DUX4 and its mouse ortholog Dux are normally expressed in the early embryo—the 4 cell or 2 cell cleavage stage embryo, respectively—and activate a portion of the first wave of zygotic gene expression. DUX4 is epigenetically suppressed in nearly all somatic tissue, whereas FSHD-causing mutations result in its aberrant expression in skeletal muscle, transcriptional activation of the early embryonic program, and subsequent muscle pathology. Although DUX4 and Dux both activate an early totipotent transcriptional program, divergence of their DNA binding domains limits the use of DUX4 expressed in mice as a pre-clinical model for FSHD. In this study, we identify the porcine DUXC mRNA expressed in early development and show that both pig DUXC and human DUX4 robustly activate a highly similar early embryonic program in pig muscle cells. These results support further investigation of pig preclinical models for FSHD. Overall design: Overexpression of human DUX4, pig DUXC, or GFP control in primary pig myoblasts.

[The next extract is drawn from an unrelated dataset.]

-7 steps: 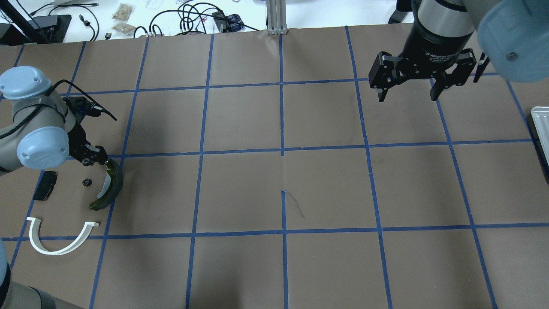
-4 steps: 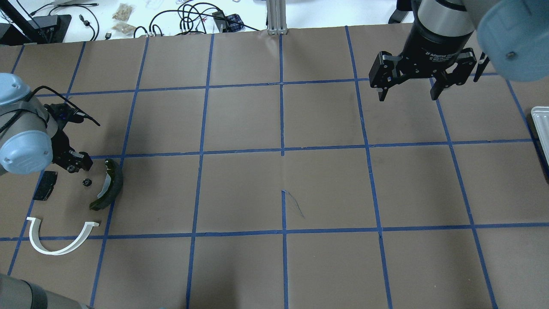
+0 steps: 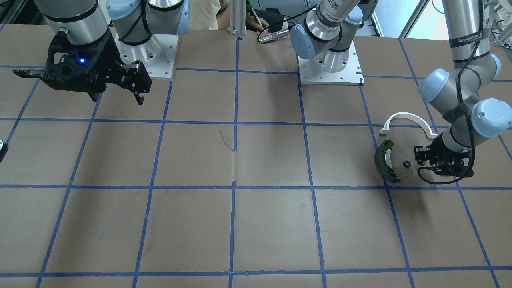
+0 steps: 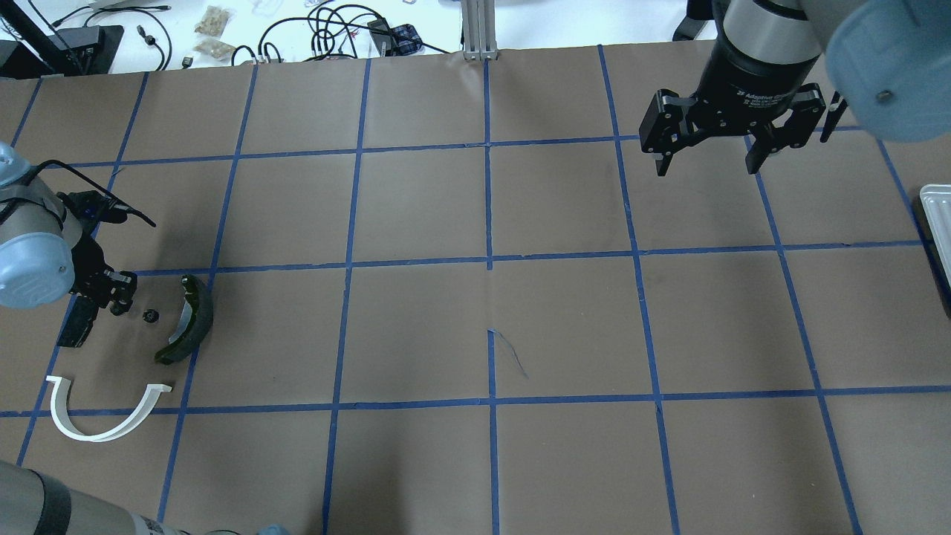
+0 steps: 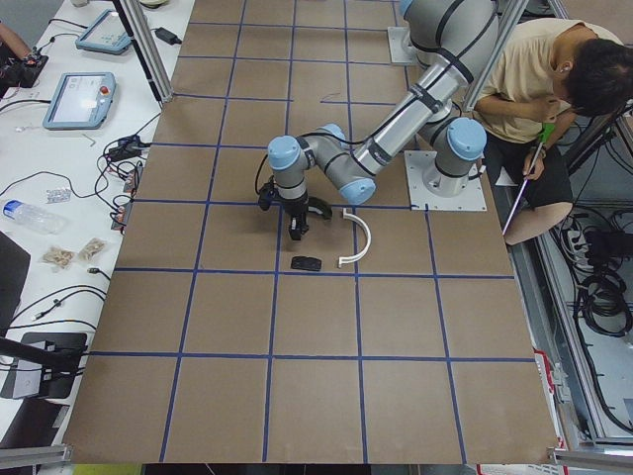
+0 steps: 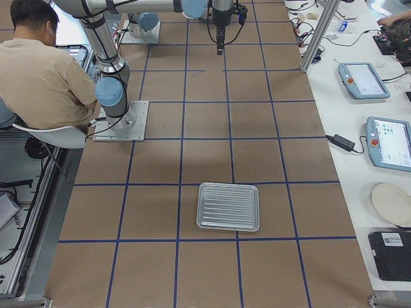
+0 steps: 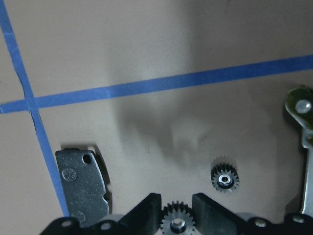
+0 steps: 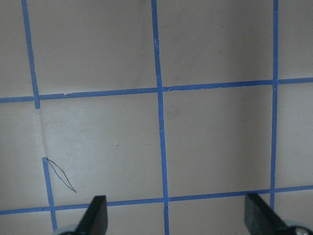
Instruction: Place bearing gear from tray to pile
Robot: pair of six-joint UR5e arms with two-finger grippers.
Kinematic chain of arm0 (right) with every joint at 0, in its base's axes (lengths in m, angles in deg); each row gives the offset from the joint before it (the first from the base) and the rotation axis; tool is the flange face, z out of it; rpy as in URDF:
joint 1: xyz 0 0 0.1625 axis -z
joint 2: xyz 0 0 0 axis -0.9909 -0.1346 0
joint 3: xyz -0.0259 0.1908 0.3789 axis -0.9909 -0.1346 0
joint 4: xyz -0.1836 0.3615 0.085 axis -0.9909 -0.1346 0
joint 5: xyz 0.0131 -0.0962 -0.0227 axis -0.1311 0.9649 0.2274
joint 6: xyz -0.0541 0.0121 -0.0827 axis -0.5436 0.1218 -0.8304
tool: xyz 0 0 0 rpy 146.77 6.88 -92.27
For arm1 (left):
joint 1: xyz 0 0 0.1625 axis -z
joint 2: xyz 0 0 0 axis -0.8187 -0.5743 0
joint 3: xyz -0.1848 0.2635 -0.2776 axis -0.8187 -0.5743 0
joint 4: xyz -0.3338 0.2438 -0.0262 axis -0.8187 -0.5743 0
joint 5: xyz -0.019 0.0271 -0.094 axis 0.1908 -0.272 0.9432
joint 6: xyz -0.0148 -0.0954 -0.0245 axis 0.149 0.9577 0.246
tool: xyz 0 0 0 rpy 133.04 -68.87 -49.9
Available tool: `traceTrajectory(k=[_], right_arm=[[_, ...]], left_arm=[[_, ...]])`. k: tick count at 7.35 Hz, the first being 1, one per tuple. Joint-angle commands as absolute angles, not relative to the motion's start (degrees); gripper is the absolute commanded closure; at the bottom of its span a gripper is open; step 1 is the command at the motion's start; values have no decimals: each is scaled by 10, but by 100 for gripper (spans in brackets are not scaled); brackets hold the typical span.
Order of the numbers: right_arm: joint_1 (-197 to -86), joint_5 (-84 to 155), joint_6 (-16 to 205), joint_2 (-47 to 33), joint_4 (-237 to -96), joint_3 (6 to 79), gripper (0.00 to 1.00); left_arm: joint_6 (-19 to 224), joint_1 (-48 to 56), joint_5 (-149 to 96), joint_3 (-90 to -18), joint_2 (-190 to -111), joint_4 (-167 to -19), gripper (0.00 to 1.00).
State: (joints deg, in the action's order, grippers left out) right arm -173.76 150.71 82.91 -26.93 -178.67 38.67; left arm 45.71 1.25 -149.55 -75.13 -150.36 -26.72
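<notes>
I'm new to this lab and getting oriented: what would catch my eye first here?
On the robot's left, the left end effector pinches a small bearing gear, with a second gear lying loose beside the dark brake shoe. Far across, the right end effector hangs wide open and empty.

From the small black gear (image 3: 406,163), a dark curved brake shoe (image 3: 382,161) lies at nine o'clock, a white half-ring (image 3: 405,115) at twelve.

Brown table (image 4: 416,208) w/ blue tape lines (image 4: 489,200) making squares. Small pen mark (image 4: 513,355) near middle. Black cables (image 4: 327,30) past far edge. Man in tan shirt (image 6: 45,70) sits beside table. 2 touch screens (image 6: 363,80) & white plate (image 6: 392,204) on side bench.
</notes>
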Motion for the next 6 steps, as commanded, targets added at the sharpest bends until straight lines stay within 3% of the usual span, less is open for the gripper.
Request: traceTrajectory(k=[1,4,6], right_arm=[[-1738,1507,829,-269,-1787,388,0],[-1738,1507,829,-269,-1787,388,0],[-1738,1507,825,-269,-1788,388,0]], left_arm=[[455,12,-1495,-749,-1507,-267,0],[463,32,-1472,-733,-1480,-277,0],[569,112,-1446,-658,-1414,-470,0]])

DUX4及其小鼠直系同源基因Dux通常分别在4细胞卵裂期胚胎与2细胞卵裂期胚胎中表达，并激活合子基因表达第一波转录程序的一部分。DUX4在几乎所有体细胞组织中均受表观遗传抑制，而导致面肩肱型肌营养不良症（FSHD）的突变会使其在骨骼肌中异常表达，引发早期胚胎程序的转录激活以及后续的肌肉病理改变。尽管DUX4与Dux均可激活早期全能性转录程序，但二者的DNA结合结构域存在序列差异，这限制了在小鼠中表达的DUX4作为FSHD临床前模型的应用。本研究鉴定了早期发育过程中表达的猪源DUXC mRNA，并证实猪DUXC与人类DUX4均可在猪肌细胞中高效激活高度相似的早期胚胎转录程序。上述结果支持对FSHD的猪临床前模型开展进一步研究。总体实验设计：在猪原代成肌细胞中过表达人源DUX4、猪源DUXC或绿色荧光蛋白（GFP）对照。